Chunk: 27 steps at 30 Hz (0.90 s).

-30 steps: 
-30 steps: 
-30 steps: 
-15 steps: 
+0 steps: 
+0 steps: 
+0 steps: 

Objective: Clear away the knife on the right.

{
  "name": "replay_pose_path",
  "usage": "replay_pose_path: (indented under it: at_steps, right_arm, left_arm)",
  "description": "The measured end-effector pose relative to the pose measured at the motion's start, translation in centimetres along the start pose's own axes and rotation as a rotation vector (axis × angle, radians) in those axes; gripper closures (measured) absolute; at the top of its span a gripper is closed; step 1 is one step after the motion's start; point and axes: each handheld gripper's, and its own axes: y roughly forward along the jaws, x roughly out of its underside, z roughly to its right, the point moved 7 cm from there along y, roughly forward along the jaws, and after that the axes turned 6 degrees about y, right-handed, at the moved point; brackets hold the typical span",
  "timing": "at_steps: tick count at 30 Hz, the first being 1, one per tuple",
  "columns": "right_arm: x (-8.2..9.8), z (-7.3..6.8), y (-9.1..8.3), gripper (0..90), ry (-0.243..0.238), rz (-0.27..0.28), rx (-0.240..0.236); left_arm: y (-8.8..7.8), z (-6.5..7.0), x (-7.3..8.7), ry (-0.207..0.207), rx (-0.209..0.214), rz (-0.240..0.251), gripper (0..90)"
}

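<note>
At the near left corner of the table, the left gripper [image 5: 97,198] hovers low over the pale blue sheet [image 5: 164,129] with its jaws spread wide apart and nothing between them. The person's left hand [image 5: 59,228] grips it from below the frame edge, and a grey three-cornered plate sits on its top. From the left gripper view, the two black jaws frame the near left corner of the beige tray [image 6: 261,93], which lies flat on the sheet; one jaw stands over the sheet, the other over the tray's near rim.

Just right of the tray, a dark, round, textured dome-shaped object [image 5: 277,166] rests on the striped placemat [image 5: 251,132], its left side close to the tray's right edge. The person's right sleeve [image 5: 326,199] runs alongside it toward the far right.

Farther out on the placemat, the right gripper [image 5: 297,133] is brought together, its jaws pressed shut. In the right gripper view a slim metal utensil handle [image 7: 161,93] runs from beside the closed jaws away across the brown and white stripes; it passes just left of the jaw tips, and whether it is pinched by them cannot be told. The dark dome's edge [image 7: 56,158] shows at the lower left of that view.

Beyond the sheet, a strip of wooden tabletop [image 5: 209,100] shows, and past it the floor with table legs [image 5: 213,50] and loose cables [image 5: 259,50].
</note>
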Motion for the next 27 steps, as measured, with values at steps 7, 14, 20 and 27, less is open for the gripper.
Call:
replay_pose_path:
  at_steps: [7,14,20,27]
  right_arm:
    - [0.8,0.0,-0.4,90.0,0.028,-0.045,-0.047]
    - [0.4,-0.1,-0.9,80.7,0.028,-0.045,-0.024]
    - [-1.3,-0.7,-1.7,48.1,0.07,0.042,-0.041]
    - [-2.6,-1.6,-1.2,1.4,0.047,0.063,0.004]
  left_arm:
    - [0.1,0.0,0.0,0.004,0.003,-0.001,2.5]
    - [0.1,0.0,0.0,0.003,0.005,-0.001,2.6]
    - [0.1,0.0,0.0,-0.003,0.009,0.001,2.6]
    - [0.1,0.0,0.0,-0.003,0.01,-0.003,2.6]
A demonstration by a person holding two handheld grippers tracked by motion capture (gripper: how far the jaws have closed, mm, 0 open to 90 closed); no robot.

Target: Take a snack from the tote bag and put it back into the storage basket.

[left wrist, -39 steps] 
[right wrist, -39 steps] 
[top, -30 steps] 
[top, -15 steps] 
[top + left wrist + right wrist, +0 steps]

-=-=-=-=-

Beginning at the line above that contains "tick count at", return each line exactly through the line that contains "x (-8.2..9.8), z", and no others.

_Exercise response:_
  "timing": "at_steps: tick count at 30 Hz, the first being 1, one per tuple",
  "columns": "right_arm: x (-8.2..9.8), z (-7.3..6.8), y (-9.1..8.3), gripper (0..90), ry (-0.243..0.238), rz (-0.27..0.28), rx (-0.240..0.236); left_arm: y (-8.8..7.8), z (-6.5..7.0), x (-7.3..8.7), ry (-0.207..0.207), rx (-0.209..0.214), rz (-0.240..0.251), gripper (0..90)"

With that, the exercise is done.